ROANOKE TIMES

                         Roanoke Times
                 Copyright (c) 1995, Landmark Communications, Inc.

DATE: FRIDAY, June 25, 1993                   TAG: 9306250135
SECTION: NATIONAL/INTERNATIONAL                    PAGE: A-10   EDITION: METRO 
SOURCE: Associated Press
DATELINE: ATLANTA                                LENGTH: Medium


DEER MICE-VIRUS THEORY GETS BACKING

Government researchers have a little more evidence that deer mice may spread the new virus now suspected of killing 19 people in the Southwest, the national Centers for Disease Control and Prevention said Thursday.

The CDC is investigating 34 cases, including 19 deaths, of severe respiratory illness believed caused by a never-before-seen strain of hantavirus, the agency said.

That's one more death than previously reported. The CDC couldn't provide details, but the latest addition appeared to be a Navajo Indian in his 60s from Utah who died in April.

The CDC has found antibodies to the new strain of hantavirus in 13 of the patients, including nine of the dead.

The illness is believed spread by very close contact with rodents or airborne particles of rodent droppings.

Chief suspect is the deer mouse. The CDC found hantavirus antibodies in 32 of the 107 deer mice tested so far, or 30 percent. That's a large increase from 1985, when a routine test of 218 Southwestern deer mice found only 11 - or 5 percent - carried antibodies to the virus.

Carrying antibodies means the animal has been exposed to the virus, not necessarily that it is the carrier. But because so many deer mice carry antibodies, they are the CDC's prime suspect.

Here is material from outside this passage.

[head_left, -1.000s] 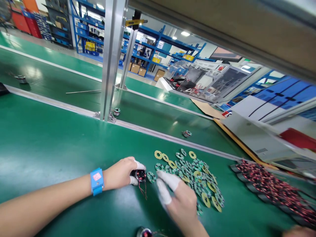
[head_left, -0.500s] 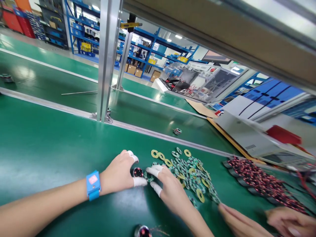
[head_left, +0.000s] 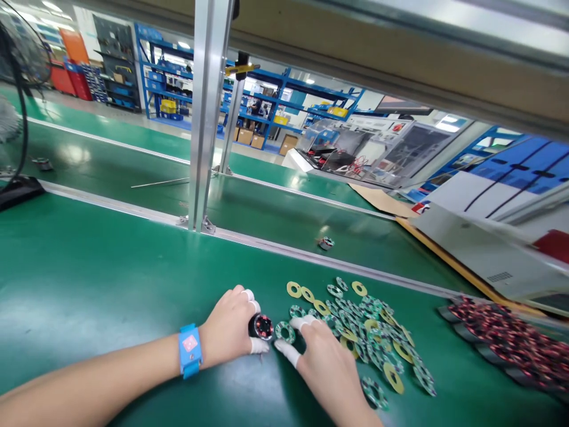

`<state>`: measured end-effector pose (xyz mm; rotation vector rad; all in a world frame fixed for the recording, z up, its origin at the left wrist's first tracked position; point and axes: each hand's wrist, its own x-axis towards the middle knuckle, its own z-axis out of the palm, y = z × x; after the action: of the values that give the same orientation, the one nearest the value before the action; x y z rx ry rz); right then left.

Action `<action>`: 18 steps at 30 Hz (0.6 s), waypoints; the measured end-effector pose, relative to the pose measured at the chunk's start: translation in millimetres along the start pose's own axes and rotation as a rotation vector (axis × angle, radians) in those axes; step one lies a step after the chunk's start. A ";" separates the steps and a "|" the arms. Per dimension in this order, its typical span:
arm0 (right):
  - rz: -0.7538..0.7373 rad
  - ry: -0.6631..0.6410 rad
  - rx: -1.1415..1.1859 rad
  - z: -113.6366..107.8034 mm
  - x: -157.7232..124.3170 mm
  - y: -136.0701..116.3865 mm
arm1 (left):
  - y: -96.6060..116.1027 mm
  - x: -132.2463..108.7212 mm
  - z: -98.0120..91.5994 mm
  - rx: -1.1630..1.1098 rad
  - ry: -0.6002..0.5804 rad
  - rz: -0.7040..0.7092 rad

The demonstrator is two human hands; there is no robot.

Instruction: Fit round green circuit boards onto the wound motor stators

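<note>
My left hand (head_left: 229, 329), with a blue wrist strap (head_left: 189, 351) and white finger cots, is closed round a small round motor stator (head_left: 262, 327) with red windings, holding it on the green bench mat (head_left: 89, 279). My right hand (head_left: 322, 365), also with finger cots, pinches a green ring-shaped circuit board (head_left: 284, 331) right beside the stator. A heap of green and yellow ring boards (head_left: 368, 332) lies just right of my right hand.
A row of wound stators with red wires (head_left: 507, 344) lies at the right. One loose stator (head_left: 326, 243) sits on the conveyor belt beyond the metal rail. An aluminium post (head_left: 205, 118) stands at the rail. A black fan base (head_left: 18, 190) is at far left.
The other person's hands at lower right have left the view. My right hand has drawn one green ring board up to the stator. The stator at the bottom edge is out of view.
</note>
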<state>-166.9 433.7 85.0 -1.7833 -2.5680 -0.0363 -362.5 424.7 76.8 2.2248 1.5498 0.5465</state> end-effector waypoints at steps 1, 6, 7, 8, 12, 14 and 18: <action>-0.002 -0.006 0.001 1.2 0.5 1.4 | -0.2 -0.1 0.3 -0.003 -0.001 -0.001; 0.025 0.047 0.122 -0.9 5.4 10.8 | -2.4 -0.4 2.7 -0.016 -0.003 -0.005; 0.027 0.063 0.197 -1.8 7.0 11.6 | -2.9 -0.3 3.2 -0.013 -0.003 -0.003; 0.023 0.072 0.290 -2.7 8.7 12.0 | -3.3 -0.2 3.8 -0.011 -0.003 -0.002; 0.017 0.004 0.549 -5.1 13.6 11.2 | -3.7 -0.2 5.4 -0.013 -0.003 -0.006; 0.020 -0.068 0.479 -6.6 12.6 11.8 | -3.1 -0.3 5.1 -0.018 -0.008 -0.011; -0.026 -0.104 0.314 -10.1 6.2 14.6 | -0.8 -0.2 -2.0 -0.056 -0.023 -0.025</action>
<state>-155.4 444.3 95.5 -1.6749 -2.4896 0.4446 -364.2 424.9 78.1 2.1599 1.5299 0.5481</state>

Hantaviruses are common in Asia, where they cause severe kidney disease. But this new strain is different because it attacks the lungs.

The CDC found a direct genetic link between the hantavirus antibodies in three patients and six deer mice.

The CDC doesn't know how many deer mice in the wild are infected. They live in every region of the United States except the Southeast, but the CDC hasn't decided whether to test for hantavirus in rodents elsewhere in the country.